Temel hak ve hürriyetlere saygılı görünen ülkelerin kaygılı insanları yapılan propagandanın pek de gerçekçi olmadığını gözler önüne seriyor. İç ve dış politikada ‘demokrasi’, ‘özgürlük’, ‘refah’ ve ‘fırsat’ gibi kavramlarla kitleler üzerinde algı politikası oluşturanlar esasında içi ile dışı bir olmayan bir rota izlemektedir. Çeşitli yayın organlarıyla medeni olduğuna dair düşünceler yayan ülkelerin sanıldığı kadar medeni olmadığı yargısına vardıkça izlenen yolun pek de iyi bir yere çıkmadığı açıkça görülebiliyor.
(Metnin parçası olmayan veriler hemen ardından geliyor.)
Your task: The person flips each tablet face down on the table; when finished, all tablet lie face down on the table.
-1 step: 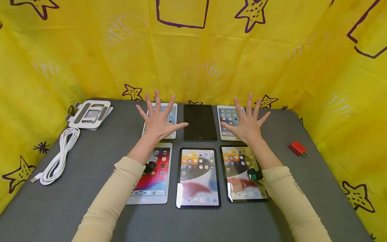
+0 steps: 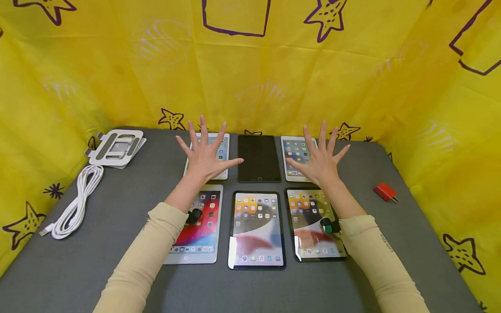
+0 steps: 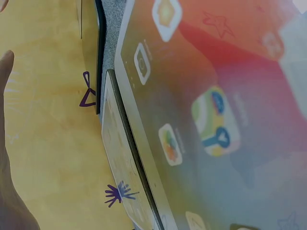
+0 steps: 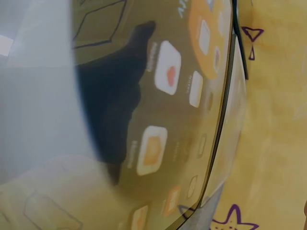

Millî Şair Mehmet Akif Ersoy’un medeniyeti tek dişi kalmış bir canavara benzettiği Ulusal Marşımızın inkılabımızın ruhunu anlattığını belirten Ulu Önder Mustafa Kemal Atatürk, ‘Yurtta Sulh Cihanda Sulh’ sözüyle izlenmesi gereken politikanın hedeflerini kısa ve öz bir biçimde betimlemiştir. Sadece kendi ülkesi için değil bütün insanlar için barış isteyen hümanist siyasetle II. Dünya Savaşı dışında kalınarak tarifi olanaksız acılar çekilmesi önlenmiştir.
İnsan odaklı anlayışla hareket eden Ulu Önder Atatürk’ün, Venizelos tarafından 1934’de Nobel Barış Ödülü’ne aday gösterilmesiyle Türkiye bütün dünyaya medeniyet dersi vermekle kalmamış, aynı zamanda gerçek uygarlığın ancak barışta yarışarak sağlanabileceğini açık bir biçimde dile getirilmiştir.